近视是一个全球性的问题,但有效的预防措施仍然有限。 近视前期是指儿童近视风险较高的屈光状态,值得采取预防措施。

目的

评估重复低水平红光(RLRL)干预在预防近视前期儿童近视发生中的疗效和安全性。

设计、地点和参与者:这是一项在中国上海 10 所小学进行的为期 12 个月的平行组、基于学校的随机临床试验。共有 139 名近视前期儿童(定义为散瞳等效球镜(SER)在较近视眼中为-0.50 至 0.50 屈光度(D),并且至少有 1 位家长的 SER ≤-3.00 D)被招募,这些儿童处于 1 至 4 年级,于 2021 年 4 月 1 日至 6 月 30 日期间入组,试验于 2022 年 8 月 31 日完成。

干预措施

在分级后,儿童被随机分为 2 组。干预组每天接受 RLRL 治疗 2 次,每周 5 天,每次持续 3 分钟。干预在学期期间在学校进行,在冬、暑假期间在家中进行。对照组儿童继续进行日常活动。

主要结局和测量指标

主要结局是 12 个月近视发生率(定义为 SER ≤-0.50 D)。次要结局包括 SER、眼轴长度、视力功能和光学相干断层扫描结果在 12 个月内的变化。对更近视的眼睛进行了数据分析。通过意向治疗法和方案分析法分析了结果。意向治疗分析包括两组基线时的参与者,而方案分析包括对照组的参与者和能够继续干预而不受 COVID-19 大流行干扰的干预组的参与者。

结果

干预组有 139 名儿童(平均[标准差]年龄,8.3[1.1]岁;71 名男孩[51.1%]),对照组有 139 名儿童(平均[标准差]年龄,8.3[1.1]岁;68 名男孩[48.9%])。干预组的 12 个月近视发生率为 40.8%(120 名中的 49 名),对照组为 61.3%(111 名中的 68 名),发病率降低了 33.4%。对于因 COVID-19 大流行而没有治疗中断的干预组儿童,发病率为 28.1%(32 名中的 9 名),发病率降低了 54.1%。
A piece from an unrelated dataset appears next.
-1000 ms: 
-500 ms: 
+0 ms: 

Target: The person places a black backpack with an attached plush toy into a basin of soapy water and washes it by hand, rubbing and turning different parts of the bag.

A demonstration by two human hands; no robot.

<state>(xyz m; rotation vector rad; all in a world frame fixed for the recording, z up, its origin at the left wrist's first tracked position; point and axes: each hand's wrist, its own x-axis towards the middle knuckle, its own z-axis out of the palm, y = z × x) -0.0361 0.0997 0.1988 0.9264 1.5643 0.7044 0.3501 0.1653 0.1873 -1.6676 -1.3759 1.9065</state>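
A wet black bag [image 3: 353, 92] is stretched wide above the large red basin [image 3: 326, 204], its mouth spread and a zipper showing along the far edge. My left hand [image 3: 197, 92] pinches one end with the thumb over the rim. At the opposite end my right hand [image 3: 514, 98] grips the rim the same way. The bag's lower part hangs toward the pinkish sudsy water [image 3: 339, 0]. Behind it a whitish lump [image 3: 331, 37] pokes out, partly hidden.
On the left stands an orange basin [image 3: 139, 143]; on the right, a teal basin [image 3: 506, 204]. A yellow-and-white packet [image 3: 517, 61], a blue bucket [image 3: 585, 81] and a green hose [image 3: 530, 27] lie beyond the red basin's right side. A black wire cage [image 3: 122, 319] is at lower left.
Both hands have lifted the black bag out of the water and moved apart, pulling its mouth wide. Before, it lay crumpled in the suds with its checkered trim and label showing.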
RLRL 干预与对照组相比,明显减少了眼轴长度和 SER 的近视漂移(平均[标准差]眼轴长度,0.30[0.27]mm 与 0.47[0.25]mm;差异,0.17mm[95%置信区间,0.11-0.23mm];平均[标准差]SER,-0.35[0.54]D 与-0.76[0.60]D;差异,-0.41 D[95%置信区间,-0.56 至-0.26 D])。在干预组中,光学相干断层扫描扫描未发现视力或结构损伤。

结论和相关性

在这项随机临床试验中,RLRL 治疗是一种新颖且有效的近视预防干预措施,具有良好的用户可接受性,在近视前期儿童中,12 个月内近视发生率降低了 54.1%。

试验注册

ClinicalTrials.gov 标识符:NCT04825769。